Spending the day by the water at Lake Bled

This is really all a reason that since my first trip inter-railing with my best friend back in 2015 for 5 weeks, literally running through a total of 17 countries, I have not been able to stop. I think I need to stop telling myself that this will be the last trip whenever I return, because I know it won’t be!

The Leap

This time around, the decision came from a build-up of things, I’ve already mentioned losing my dad in February and after that I really didn’t know what I was doing.

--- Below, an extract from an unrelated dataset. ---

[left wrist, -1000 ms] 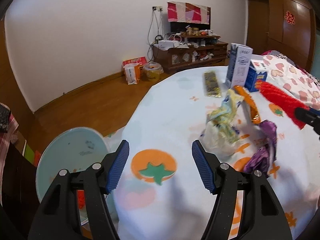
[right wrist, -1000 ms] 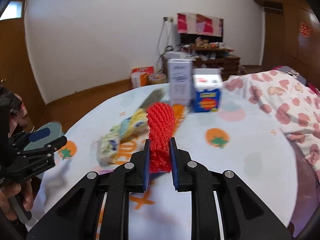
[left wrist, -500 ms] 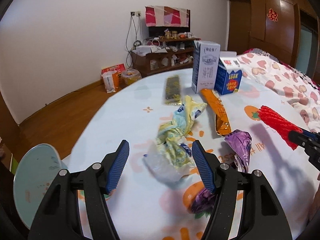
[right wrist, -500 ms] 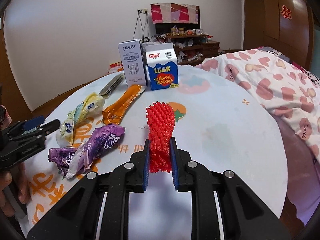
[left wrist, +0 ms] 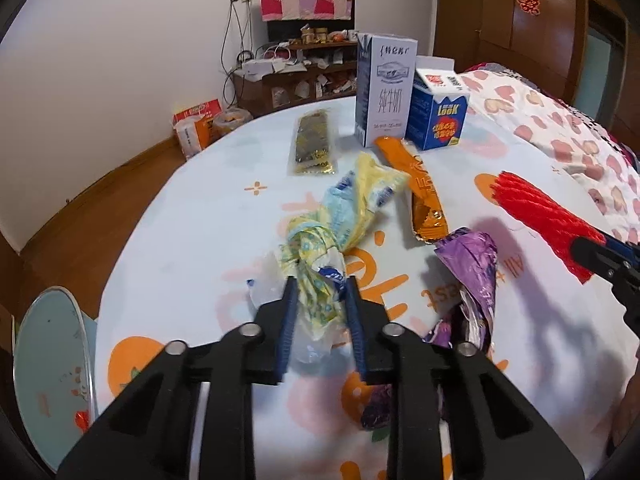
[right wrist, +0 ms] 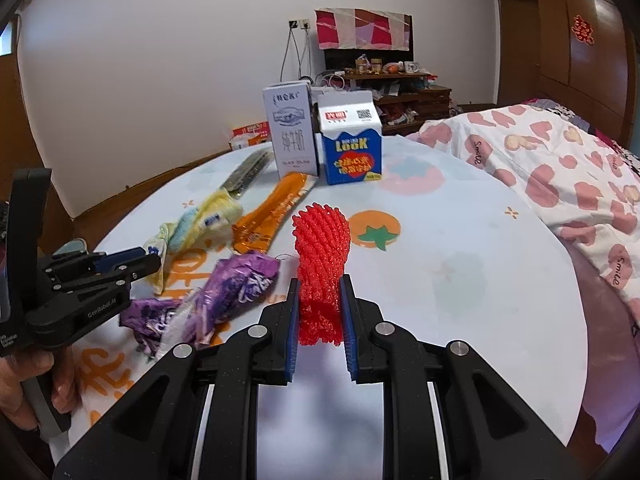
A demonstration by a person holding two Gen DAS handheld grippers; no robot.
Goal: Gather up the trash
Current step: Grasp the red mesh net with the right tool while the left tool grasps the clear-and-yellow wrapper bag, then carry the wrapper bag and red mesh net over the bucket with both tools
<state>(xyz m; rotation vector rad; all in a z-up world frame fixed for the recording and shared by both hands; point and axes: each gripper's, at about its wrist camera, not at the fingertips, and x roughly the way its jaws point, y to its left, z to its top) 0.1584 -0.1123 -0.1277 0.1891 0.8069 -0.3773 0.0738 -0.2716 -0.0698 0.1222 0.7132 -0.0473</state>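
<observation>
On the far side of the round worktop (left wrist: 192,216) two cartons stand side by side, touching or nearly so: the taller white-and-navy milk carton (left wrist: 385,90) on the left carries large Chinese characters down its face that I read as "纯牛奶", and the shorter blue carton (left wrist: 438,114) to its right says "LOOK" in yellow, with red writing below that is too small for me to make out. Just left of them lies a flat dark wrapper (left wrist: 313,142) with gold print, illegible from here.

My left tool (left wrist: 318,292) has just been closing, and its blue pads now pinch the near, twisted end of the yellow-and-blue wrapper (left wrist: 352,208), which stretches away from the tool towards the cartons, with a clear plastic piece beside it. Right of that lies the orange wrapper (left wrist: 426,190), then the crumpled purple wrapper (left wrist: 472,264) near my left tool's right finger.

My right tool (right wrist: 320,300) is clamped on the lower end of the red foam net (right wrist: 322,248), which stands upright above the worktop. In the right wrist view my left tool's body reads "GenRobot.AI", I think; the letters are small.
</observation>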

I travelled to Bali and Lombok, I quit my job, I started another and quit that and started another where I thought I would settle until this trip popped up.

Wandering through rice fields in Bali

Matt and I were speaking, and he had come across the deal online, we’re regularly in contact with our branch of STA Travel anyway and we thought we would just see what the deal was. So after a trip to visit them, discovering that it really was something we couldn’t turn down and realising that we need to do this now, we booked it!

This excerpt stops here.